Maybe conservatives could think a little harder about the fact that black Americans are the most religious Christians in our country, and black Americans are the ones least interested in or under the sway of this “retreat, surrender, be passive, muh free market, muh job creator” mindset. Or maybe conservative Christians could look at the way Judaism and Islam both actually seem to understand that if you want men to keep the faith, you need to offer them something that speaks to them AS MEN, and this constant message of retreat, surrender, just take it, if your community is decaying that’s because you guys are making bad choices and in fact you deserve to see your community disappear because the market is never wrong… it is not what is wanted, to say the least.

Why aren’t the people who oversaw the collapse of Christianity’s numbers to blame? Why are people so unwilling to consider alternative approaches? I mean, these are very, very rhetorical questions, and I know the answers. But I do think it all comes down to bourgeois-ness. Bougieness is killing Christianity, and that means that it would be at least a good start, I think, to consider ditching anything that smells like the approach political conservatives have been taking for the past decades.

Lots to think about, as usual, but I think your theory is not as universally applicable as you think.

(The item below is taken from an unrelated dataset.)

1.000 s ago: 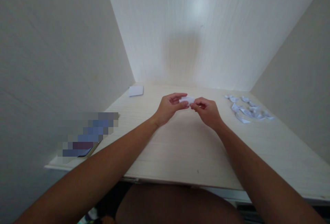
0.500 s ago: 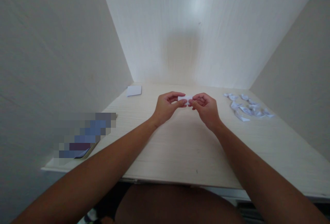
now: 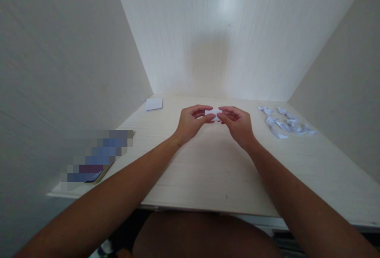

For example, how does a Catholic “fight” in his parish, in the way you suggest? I have no doubt that Catholics who are orthodox ought to stand up more than they do, but note from the reader’s letter that a lot of people in that particular parish do not want orthodox Catholicism. It is really difficult as Catholics (Orthodox would have very similar problems) to work outside the system, because we all believe that the institutional Church is irreplaceable.

One useful and practical response would be to do with the Tipi Loschi did. They are the Italian lay Catholics I wrote about in my book. They didn’t wait around for the Church to get its act together. They built something on their own — and went out and established a relationship with the monks of Norcia. What’s wrong with that?